Fatal problems encountered in allogeneic stem cell transplantation include EBV reactivation and post transplant lymphoproliferative disorders (PTLDs) with high mortality rates. We performed a retrospective analysis in all consecutive adult and pediatric EBV reactivations and PTLD during a period of 8.5 years. There were 26 patients with EBV reactivation/PTLD out of a total of 854 transplantations giving an overall incidence of 3.0%. Specifically, the incidence of EBV-PTLD was 1.3%, whereas that of EBV reactivation was 1.8%. Median age was 46.0 and 11.0 years in the adult and pediatric patients, respectively.
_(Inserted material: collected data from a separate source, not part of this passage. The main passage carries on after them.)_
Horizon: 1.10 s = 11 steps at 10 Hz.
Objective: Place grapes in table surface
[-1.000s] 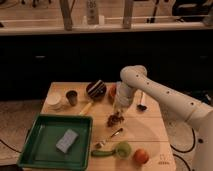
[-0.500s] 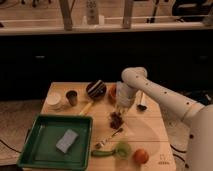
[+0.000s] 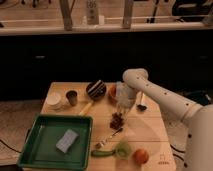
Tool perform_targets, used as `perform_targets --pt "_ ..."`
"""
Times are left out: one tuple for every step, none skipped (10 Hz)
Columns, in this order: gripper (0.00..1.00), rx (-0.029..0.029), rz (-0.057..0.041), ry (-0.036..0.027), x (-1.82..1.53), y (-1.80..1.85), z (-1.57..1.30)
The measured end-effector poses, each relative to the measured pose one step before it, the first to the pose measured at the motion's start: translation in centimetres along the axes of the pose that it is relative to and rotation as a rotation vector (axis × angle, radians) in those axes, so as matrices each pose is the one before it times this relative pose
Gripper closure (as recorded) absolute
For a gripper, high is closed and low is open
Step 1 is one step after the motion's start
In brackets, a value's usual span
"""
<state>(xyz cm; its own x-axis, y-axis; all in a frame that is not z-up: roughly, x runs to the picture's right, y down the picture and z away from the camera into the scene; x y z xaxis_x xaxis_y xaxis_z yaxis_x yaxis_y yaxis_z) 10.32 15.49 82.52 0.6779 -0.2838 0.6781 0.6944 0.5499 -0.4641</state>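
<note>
Just below the gripper (image 3: 123,106), grapes (image 3: 117,120) are seen lying on the table surface (image 3: 145,126) | grip state: cannot be told | step: release judged done | next: a straight lift clear of the fruit is called for

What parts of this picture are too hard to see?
- Camera view: the gripper hangs just above the grapes; its tips blur into the arm.
- An orange thing is half hidden behind the arm.
- The grapes blur into one dark clump on the table surface.
</note>
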Motion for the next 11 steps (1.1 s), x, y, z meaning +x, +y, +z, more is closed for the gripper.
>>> perform_targets --pt "0.2 -0.00076 0.00095 0.00208 0.017 0.048 0.061" --pt "0.2 0.0003 -0.00115 0.0025 -0.01 -0.01 -0.012" --pt "0.2 0.00554 -0.0003 0.00326 0.039 -0.046 -0.075" --pt "0.2 0.00037 -0.00076 0.00334 0.041 0.126 -0.115" --pt "0.2 0.00154 -0.00165 0.0025 0.015 -0.004 -0.105" --pt "0.2 0.00184 -0.00174 0.00111 0.021 0.013 -0.143" --pt "0.2 0.00085 0.00046 0.00235 0.138 0.125 -0.261" --pt "0.2 -0.0008 -0.00264 0.00076 0.061 0.069 -0.174" --pt "0.2 -0.00111 -0.00331 0.00113 0.053 0.018 -0.165" --pt "0.2 -0.00051 -0.00445 0.00179 0.11 0.069 -0.288" --pt "0.2 -0.00024 -0.00268 0.00164 0.11 0.097 -0.195"
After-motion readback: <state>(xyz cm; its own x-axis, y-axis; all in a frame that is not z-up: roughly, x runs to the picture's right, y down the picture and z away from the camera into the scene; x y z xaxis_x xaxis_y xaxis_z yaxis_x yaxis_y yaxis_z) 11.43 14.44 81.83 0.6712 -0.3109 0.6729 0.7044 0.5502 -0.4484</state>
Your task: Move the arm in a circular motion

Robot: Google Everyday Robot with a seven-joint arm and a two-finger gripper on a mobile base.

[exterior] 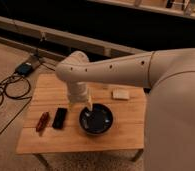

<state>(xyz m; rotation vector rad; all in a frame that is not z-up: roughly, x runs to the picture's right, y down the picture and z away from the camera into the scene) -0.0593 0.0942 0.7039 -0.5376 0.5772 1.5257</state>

There were high rates (54%) of concomitant bacterial, viral, fungal and parasitic infections at the time of EBV manifestation. Variable treatment regimens were applied including in most cases an anti-CD20 regimen often in combination with virustatic compounds, polychemotherapy or donor lymphocytes. The mortality rates were 9 of 11 (82%) in patients with EBV-PTLD and 10 of 15 (67%) in patients with reactivation. Only 7 of 26 patients (27%) are alive after a median follow-up of 758 days (range 24-2751). The high mortality rates of EBV reactivation and of EBV-PTLD irrespective of multimodal treatment approaches emphasize standardization and optimization of post transplant surveillance and treatment strategies to improve control of these often fatal complications.

摘要

异基因干细胞移植中遇到的致命问题包括EB病毒再激活和移植后淋巴细胞增殖性疾病(PTLD),其死亡率很高。我们对8.5年间所有连续的成人和儿童EB病毒再激活及PTLD病例进行了回顾性分析。在总共854例移植中,有26例发生EB病毒再激活/PTLD,总发生率为3.0%。具体而言,EBV-PTLD的发生率为1.3%,而EB病毒再激活的发生率为1.8%。成人和儿童患者的中位年龄分别为46.0岁和11.0岁。在EB病毒表现时,同时发生细菌、病毒、真菌和寄生虫感染的比例很高(54%)。采用了多种治疗方案,在大多数情况下包括抗CD20方案,通常与抗病毒化合物、多药化疗或供体淋巴细胞联合使用。EBV-PTLD患者的死亡率为11例中的9例(82%),再激活患者的死亡率为15例中的10例(67%)。在中位随访758天(范围24 - 2751天)后,26例患者中只有7例(27%)存活。无论采用多模式治疗方法,EB病毒再激活和EBV-PTLD的高死亡率都强调了移植后监测和治疗策略的标准化和优化,以改善对这些往往致命的并发症的控制。